* What to produce: Return every line of the data below that includes the string "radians".

>>>

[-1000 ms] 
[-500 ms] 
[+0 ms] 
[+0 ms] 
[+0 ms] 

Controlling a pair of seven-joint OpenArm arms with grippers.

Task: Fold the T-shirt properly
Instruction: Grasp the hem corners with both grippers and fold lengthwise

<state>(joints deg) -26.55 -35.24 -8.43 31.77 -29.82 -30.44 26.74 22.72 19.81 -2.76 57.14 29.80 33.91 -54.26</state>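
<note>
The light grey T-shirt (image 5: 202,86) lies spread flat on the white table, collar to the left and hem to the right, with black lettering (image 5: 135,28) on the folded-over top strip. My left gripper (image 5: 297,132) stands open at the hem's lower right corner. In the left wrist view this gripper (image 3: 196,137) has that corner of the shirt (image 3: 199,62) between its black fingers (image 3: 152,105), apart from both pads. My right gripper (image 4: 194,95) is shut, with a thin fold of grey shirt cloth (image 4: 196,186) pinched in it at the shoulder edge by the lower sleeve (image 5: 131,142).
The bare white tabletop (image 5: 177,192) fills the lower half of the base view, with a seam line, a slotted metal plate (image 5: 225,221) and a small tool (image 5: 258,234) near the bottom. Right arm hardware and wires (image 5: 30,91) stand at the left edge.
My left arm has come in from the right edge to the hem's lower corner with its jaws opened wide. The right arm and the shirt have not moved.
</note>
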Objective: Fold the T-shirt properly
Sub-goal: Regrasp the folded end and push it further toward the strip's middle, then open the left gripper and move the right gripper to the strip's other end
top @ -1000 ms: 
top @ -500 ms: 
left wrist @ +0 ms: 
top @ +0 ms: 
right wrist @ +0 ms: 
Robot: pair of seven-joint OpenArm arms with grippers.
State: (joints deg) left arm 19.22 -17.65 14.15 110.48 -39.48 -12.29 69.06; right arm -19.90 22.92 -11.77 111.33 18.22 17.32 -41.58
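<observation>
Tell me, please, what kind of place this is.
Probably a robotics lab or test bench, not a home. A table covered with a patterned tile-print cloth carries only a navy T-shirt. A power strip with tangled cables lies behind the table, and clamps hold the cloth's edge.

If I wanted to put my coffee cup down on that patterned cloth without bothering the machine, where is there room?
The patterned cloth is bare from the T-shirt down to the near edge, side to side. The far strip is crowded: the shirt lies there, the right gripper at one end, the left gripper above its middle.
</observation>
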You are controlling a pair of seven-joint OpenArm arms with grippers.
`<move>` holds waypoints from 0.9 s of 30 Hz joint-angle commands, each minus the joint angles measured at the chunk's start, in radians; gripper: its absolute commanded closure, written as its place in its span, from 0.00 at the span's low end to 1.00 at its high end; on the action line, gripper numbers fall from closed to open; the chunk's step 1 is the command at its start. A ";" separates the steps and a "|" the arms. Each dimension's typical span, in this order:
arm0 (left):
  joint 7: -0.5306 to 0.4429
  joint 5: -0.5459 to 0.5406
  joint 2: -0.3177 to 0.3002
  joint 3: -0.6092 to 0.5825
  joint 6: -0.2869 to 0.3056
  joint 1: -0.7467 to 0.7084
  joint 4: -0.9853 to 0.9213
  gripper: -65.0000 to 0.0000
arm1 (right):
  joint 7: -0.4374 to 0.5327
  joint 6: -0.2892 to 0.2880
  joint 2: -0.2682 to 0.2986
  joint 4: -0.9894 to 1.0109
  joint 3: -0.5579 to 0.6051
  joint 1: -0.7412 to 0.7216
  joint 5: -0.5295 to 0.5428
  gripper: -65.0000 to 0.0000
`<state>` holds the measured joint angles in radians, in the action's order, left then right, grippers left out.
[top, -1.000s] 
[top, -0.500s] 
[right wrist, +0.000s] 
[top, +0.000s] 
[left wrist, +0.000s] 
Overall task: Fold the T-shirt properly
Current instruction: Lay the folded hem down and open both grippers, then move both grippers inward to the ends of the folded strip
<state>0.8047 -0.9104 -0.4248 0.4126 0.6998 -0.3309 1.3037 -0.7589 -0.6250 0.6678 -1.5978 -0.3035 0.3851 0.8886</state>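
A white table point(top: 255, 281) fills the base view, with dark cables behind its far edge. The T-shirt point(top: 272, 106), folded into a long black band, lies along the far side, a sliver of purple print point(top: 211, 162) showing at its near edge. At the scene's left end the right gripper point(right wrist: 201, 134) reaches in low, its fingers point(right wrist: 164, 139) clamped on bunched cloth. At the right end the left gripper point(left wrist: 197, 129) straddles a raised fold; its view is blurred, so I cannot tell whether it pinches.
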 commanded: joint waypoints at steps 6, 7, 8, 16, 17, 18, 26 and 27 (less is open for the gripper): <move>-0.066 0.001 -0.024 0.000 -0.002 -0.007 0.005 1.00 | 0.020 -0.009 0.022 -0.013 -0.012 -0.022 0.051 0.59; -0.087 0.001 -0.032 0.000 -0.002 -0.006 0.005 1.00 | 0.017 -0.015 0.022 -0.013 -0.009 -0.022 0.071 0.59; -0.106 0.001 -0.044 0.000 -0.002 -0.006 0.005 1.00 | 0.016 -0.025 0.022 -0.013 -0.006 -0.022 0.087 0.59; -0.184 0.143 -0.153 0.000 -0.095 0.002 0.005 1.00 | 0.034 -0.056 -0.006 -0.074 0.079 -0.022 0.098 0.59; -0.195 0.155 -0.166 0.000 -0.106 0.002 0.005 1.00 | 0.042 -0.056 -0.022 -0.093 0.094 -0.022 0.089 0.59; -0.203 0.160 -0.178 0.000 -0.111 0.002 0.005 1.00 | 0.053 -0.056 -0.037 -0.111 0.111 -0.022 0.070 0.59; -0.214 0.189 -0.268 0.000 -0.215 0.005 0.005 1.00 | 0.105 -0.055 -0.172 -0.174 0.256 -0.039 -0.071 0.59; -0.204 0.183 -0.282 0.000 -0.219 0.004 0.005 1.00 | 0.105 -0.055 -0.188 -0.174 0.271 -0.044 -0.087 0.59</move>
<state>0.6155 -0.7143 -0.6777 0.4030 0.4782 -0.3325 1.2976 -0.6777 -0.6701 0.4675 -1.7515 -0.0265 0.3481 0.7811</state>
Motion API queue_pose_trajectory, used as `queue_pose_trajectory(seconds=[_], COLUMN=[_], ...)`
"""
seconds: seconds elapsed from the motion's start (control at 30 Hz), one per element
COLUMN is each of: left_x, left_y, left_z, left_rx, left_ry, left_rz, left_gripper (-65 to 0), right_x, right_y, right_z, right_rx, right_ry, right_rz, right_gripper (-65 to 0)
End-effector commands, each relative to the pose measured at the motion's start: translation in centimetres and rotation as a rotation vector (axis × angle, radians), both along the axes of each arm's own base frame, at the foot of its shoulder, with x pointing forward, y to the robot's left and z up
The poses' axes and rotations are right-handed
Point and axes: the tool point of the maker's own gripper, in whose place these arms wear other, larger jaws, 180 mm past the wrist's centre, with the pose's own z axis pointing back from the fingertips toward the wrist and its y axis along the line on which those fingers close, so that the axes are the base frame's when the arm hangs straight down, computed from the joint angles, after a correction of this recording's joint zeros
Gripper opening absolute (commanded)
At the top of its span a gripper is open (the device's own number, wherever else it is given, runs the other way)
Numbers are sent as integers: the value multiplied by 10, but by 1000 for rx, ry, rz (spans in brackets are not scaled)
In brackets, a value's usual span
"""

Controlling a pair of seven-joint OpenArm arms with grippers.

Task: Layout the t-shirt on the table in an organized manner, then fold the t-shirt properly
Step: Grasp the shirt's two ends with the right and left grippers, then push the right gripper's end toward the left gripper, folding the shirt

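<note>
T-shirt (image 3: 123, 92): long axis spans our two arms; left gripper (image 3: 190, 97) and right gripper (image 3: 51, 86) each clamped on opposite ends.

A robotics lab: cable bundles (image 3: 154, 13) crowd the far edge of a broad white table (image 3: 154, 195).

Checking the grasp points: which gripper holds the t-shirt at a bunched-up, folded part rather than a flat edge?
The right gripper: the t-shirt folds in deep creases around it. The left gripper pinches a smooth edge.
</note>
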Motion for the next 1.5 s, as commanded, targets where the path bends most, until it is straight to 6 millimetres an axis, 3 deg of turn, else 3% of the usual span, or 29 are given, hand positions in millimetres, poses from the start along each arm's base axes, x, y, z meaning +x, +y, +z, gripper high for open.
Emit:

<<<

* The answer:
`<move>` holds waypoints from 0.9 s of 30 Hz joint-angle commands, each minus the joint angles measured at the chunk's start, in radians; gripper: its absolute commanded closure, written as its place in its span, from 0.00 at the span's low end to 1.00 at its high end; on the action line, gripper numbers fall from closed to open; the chunk's step 1 is the command at its start. A ";" separates the steps and a "|" the arms. Each dimension's typical span, in this order:
`<state>` holds the measured joint angles in radians, in the action's order, left then right, grippers left out.
End-effector commands, each relative to the pose measured at the motion's start: translation in centimetres and rotation as a rotation vector (axis × angle, radians), both along the axes of each arm's own base frame, at the foot of its shoulder, with x pointing forward, y to the robot's left and z up

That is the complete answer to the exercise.